§ **Material provided**

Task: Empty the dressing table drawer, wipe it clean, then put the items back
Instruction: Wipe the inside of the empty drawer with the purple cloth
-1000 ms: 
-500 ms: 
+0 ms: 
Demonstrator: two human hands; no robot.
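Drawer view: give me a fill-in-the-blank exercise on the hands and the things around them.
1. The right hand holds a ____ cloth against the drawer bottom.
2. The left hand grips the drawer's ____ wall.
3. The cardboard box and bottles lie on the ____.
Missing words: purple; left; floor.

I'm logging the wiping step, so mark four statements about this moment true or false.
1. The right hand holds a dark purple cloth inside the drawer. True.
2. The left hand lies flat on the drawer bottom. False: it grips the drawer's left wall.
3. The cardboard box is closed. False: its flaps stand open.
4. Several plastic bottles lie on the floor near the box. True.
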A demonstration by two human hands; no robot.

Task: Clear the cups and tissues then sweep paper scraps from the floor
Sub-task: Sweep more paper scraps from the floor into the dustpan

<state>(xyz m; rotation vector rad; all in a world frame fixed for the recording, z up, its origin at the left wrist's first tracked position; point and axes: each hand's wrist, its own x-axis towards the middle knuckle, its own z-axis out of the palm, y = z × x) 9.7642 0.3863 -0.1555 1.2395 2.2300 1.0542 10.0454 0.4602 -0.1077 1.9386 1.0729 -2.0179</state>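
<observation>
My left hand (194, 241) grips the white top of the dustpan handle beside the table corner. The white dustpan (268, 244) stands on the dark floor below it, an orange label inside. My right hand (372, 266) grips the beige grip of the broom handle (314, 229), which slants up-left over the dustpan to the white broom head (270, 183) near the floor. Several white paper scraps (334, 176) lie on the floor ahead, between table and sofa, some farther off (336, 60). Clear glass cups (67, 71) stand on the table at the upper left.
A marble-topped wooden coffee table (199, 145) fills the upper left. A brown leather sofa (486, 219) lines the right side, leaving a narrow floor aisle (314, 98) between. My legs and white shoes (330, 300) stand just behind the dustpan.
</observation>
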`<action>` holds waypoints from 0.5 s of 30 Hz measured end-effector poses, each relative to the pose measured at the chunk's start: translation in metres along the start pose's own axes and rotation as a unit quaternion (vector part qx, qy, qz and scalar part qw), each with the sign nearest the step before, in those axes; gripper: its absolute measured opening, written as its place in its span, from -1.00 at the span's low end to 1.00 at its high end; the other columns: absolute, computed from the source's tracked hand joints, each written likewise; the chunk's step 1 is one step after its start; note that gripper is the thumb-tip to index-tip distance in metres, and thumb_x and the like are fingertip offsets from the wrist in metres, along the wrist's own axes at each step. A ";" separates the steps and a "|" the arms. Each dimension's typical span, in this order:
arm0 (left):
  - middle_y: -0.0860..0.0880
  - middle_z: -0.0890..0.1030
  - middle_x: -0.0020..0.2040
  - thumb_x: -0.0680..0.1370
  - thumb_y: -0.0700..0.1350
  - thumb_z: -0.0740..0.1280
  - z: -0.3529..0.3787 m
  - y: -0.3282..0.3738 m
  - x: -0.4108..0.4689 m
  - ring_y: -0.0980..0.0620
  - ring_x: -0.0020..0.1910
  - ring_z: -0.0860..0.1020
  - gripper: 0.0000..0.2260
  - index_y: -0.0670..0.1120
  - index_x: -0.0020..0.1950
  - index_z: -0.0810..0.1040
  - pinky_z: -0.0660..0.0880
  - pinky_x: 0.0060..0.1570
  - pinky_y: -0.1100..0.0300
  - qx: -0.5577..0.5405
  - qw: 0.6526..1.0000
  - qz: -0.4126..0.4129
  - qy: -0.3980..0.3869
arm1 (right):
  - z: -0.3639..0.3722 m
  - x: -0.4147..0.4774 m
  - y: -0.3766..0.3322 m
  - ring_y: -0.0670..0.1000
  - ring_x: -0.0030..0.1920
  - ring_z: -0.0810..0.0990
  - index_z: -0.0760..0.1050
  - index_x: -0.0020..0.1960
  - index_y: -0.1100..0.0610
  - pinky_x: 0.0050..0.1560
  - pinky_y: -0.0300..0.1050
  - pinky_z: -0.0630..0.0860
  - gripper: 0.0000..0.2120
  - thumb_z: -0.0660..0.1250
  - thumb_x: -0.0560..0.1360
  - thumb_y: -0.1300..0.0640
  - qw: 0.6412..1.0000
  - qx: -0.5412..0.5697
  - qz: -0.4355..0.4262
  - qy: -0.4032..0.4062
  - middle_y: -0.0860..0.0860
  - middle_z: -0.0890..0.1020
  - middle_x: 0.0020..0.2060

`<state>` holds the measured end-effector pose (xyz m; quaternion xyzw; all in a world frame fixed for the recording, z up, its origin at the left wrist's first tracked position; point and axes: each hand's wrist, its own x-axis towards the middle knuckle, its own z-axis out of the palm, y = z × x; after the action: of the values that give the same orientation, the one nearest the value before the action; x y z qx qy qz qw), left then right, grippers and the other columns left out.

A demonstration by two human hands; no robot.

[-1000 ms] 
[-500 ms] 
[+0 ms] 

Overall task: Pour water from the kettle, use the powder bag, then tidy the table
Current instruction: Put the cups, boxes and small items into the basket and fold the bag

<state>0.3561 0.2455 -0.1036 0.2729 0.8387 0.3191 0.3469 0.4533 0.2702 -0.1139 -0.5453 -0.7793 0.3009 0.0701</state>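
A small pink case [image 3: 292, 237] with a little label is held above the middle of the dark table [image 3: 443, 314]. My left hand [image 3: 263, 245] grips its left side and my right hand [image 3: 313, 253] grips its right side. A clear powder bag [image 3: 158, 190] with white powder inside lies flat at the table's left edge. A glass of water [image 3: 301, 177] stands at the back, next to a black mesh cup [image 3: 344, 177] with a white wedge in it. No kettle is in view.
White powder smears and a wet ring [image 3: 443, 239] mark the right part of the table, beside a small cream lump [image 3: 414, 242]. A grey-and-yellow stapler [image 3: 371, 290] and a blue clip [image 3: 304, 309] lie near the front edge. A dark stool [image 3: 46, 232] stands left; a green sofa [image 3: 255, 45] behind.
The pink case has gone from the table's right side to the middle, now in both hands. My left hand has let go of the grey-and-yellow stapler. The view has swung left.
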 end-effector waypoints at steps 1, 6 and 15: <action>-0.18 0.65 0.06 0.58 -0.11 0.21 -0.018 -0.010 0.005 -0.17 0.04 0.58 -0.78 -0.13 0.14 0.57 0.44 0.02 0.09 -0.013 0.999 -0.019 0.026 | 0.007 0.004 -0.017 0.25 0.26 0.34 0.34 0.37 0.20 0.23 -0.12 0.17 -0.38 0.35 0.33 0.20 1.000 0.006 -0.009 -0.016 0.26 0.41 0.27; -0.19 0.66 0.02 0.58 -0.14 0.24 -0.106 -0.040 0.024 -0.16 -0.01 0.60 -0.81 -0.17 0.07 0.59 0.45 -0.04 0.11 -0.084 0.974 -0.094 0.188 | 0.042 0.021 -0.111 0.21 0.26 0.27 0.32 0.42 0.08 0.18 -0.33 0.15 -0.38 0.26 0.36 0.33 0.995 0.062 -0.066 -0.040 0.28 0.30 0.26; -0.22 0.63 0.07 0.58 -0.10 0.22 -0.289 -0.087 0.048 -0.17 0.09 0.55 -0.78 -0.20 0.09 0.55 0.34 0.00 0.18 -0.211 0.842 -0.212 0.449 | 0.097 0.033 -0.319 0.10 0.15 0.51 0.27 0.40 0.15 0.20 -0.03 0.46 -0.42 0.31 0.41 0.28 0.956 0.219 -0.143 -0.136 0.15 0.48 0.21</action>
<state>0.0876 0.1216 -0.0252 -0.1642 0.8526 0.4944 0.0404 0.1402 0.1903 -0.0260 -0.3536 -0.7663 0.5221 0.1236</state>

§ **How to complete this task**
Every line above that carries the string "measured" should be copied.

§ **Result for this exercise**
`<action>` holds waypoints from 0.5 s of 30 Hz measured end-effector poses, each relative to the pose measured at the chunk's start: translation in metres along the start pose's own axes and rotation as a unit quaternion (vector part qx, qy, qz and scalar part qw), each with the sign nearest the step before, in those axes; gripper: its absolute measured opening, written as its place in its span, from -1.00 at the span's low end to 1.00 at its high end; the other columns: absolute, computed from the source's tracked hand joints, each written likewise; the chunk's step 1 is one step after its start; note that gripper is the thumb-tip to index-tip distance in metres, and thumb_x and the like are fingertip offsets from the wrist in metres, along the wrist's own axes at each step. A ";" separates the steps and a "|" the arms. Each dimension's typical span, in this order:
`<state>` holds the measured end-effector pose (xyz m; quaternion xyzw; all in a world frame fixed for the recording, z up, its origin at the left wrist's first tracked position; point and axes: each hand's wrist, its own x-axis towards the middle knuckle, its own z-axis out of the palm, y = z × x; after the action: of the values that give the same orientation, the one nearest the value before the action; x y z qx qy qz qw), left then right, grippers and the other columns left out.

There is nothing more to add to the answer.